The Brewers are a rebuilding team, without a doubt. They spent last season and this offseason unloading veterans in favor of prospects or flyers, and they have therefore ended up with a relatively young roster (per ESPN, the second-youngest in baseball). The lack of proven veterans who will demand playing time is a positive for the young players on the roster; because only a couple positions are spoken for on an everyday basis, the team will have the opportunity to give its young players legitimate playing time. Furthermore, because the organization has so many young players on the cusp of the big leagues who basically require big league at-bats if they are going to develop further, this can only benefit the team.
Somehow, though, the Brewers have ended up with just one veteran in limbo. Only three players on the roster have even accumulated enough service team to have reached free agency, and a fourth is just a couple months away. But Jonathan Lucroy will be the team’s starting catcher on Opening Day (assuming he is not traded before then) and nearly everyday thereafter, Matt Garza will be given every opportunity to stick in the rotation given that he is signed for one more year, and Ryan Braun will play everyday in either left or right field for the foreseeable future.
This leaves Aaron Hill, who was recently acquired in the Jean Segura deal and is generally unlike every other player on the roster. He can be used either as depth or as trade bait, and he has some value in either role. I’m sure that, ideally, the Brewers would prefer to flip him for someone younger and more potentially useful for their future, but if they can’t, he might actually be useful on the field.
The 2016 infield will have very little resemblance to the 2015 one. New signing Chris Carter will play first base, new acquisition Jonathan Villar will likely open the year as the shortstop, and new acquisitions Garin Cecchini and Will Middlebrooks will likely platoon or split time as needed at third base. Both Carter and Villar seem like acceptable stopgaps; neither can possibly be expected to be a star, but both are competent big leaguers who fill a role but would be easy to shove aside should prospect promotion require a rejiggering of the defensive alignments.
Cecchini and Middlebrooks represent an interesting combination of players. Cecchini hits left-handed and Middlebrooks hits right-handed, so in theory they could platoon. Both are former top-100 prospects whose developments have stalled, although Cecchini only has 40 career big-league plate appearances so there may still be some room for growth.

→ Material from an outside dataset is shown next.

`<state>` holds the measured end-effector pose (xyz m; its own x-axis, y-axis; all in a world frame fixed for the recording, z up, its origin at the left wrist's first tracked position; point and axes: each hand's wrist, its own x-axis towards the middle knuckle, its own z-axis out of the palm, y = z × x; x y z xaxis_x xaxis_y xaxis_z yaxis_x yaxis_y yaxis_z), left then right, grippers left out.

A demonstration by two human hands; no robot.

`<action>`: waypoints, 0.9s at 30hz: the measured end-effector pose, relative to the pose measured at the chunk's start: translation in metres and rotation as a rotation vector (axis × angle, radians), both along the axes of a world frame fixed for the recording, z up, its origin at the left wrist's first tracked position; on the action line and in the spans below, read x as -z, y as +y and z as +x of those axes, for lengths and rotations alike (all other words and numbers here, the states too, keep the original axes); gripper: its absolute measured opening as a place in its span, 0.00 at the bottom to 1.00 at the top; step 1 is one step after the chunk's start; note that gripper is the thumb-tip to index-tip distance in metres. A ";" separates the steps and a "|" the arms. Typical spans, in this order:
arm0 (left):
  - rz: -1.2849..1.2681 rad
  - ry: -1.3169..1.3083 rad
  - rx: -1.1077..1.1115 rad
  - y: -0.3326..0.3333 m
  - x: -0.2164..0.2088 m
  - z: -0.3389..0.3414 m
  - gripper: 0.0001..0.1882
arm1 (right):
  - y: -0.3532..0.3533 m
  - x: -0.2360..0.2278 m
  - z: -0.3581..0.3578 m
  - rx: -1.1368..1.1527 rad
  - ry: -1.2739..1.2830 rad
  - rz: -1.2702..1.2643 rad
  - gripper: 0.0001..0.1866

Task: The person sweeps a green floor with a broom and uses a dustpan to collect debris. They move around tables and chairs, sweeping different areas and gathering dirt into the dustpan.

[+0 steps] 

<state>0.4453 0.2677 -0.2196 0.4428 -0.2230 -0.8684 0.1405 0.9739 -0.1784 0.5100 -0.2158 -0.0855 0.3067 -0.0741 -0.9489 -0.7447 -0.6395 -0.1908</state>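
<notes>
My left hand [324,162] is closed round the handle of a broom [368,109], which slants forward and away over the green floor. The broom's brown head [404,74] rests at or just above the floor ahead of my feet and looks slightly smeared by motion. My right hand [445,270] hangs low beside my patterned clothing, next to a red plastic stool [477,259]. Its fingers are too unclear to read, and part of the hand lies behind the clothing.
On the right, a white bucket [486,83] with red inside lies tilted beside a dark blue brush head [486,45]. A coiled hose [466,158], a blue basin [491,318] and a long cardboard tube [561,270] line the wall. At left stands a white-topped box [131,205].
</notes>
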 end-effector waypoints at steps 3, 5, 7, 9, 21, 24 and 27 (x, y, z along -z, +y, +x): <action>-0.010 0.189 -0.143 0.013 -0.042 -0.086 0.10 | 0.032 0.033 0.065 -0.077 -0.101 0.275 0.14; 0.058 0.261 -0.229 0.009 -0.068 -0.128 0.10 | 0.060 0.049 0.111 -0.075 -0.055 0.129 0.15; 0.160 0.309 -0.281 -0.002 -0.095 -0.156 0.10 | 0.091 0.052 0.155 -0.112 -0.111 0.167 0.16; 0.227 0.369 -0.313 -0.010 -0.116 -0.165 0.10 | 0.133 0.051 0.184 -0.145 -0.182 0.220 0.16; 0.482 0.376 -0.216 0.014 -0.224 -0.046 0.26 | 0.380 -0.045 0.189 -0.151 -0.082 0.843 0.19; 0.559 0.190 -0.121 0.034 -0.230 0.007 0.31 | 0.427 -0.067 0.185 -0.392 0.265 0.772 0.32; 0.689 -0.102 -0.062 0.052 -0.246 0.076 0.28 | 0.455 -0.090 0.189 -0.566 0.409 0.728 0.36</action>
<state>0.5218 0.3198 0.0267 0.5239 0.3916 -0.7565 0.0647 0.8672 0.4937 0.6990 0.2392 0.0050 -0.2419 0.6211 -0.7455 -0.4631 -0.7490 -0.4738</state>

Overall, though, the Brewers are likely to give each a shot to earn the everyday job, and they will hope that some combination of the two is good enough to get by.
Second base continues to look like a wasteland, however. Scooter Gennett got the majority of the playing time there in 2015, but he is not very good and doesn’t have much potential left either. Once Orlando Arcia arrives in the big leagues, Jonathan Villar will likely shift over, but that isn’t likely to happen on Opening Day and Villar isn’t a permanent solution anyway.
So here enters Aaron Hill. Given that he was a salary throw-in to a larger deal just a couple weeks ago, we can assume that there wasn’t much of a trade market for him this winter and so David Stearns is unlikely to have much success trying to trade him between now and Opening Day. This leaves two options: play him or designate him for assignment.
A DFA is always possible, and it certainly would not surprise me. However, I expect the Brewers to give Hill the opportunity to play. Gennett’s performance over the past two seasons clearly indicates that taking playing time from him is not really harming the club’s future, and Arcia is unlikely to break camp with the big-league club (if only for Super 2 reasons) so Villar will be counted on to be the everyday shortstop.
This means that, in all likelihood, Hill will have the opportunity to earn playing time, and that would probably be the best-case scenario for Milwaukee. He has the potential to be a relatively valuable bench bat who can play second and third in a crunch. So, while the Brewers have no need for someone with that positional flexibility—assuming Cecchini and Middlebrooks prove competent enough at third—other teams might. And if Hill hits well enough to earn a spot in the big leagues, the Brewers just might be able to get something from him at the trade deadline, which would go a long way towards justifying their $6 million investment.
Again, Hill hasn’t been a productive player since 2013, which was the last time he posted a competent TAv (.288) and was approximately average overall (1.8 WARP). This makes it unlikely he will be any good in 2016, either, especially in a situation that will not guarantee him regular at-bats. The most likely outcome for his Brewers’ career is a quick exit, whether that be in spring training or the first couple months of the season. However, the best-case scenario would be that he hits just enough to make him an attractive candidate for a contender looking for a bench bat, and the Brewers would have to be thrilled if that came to pass.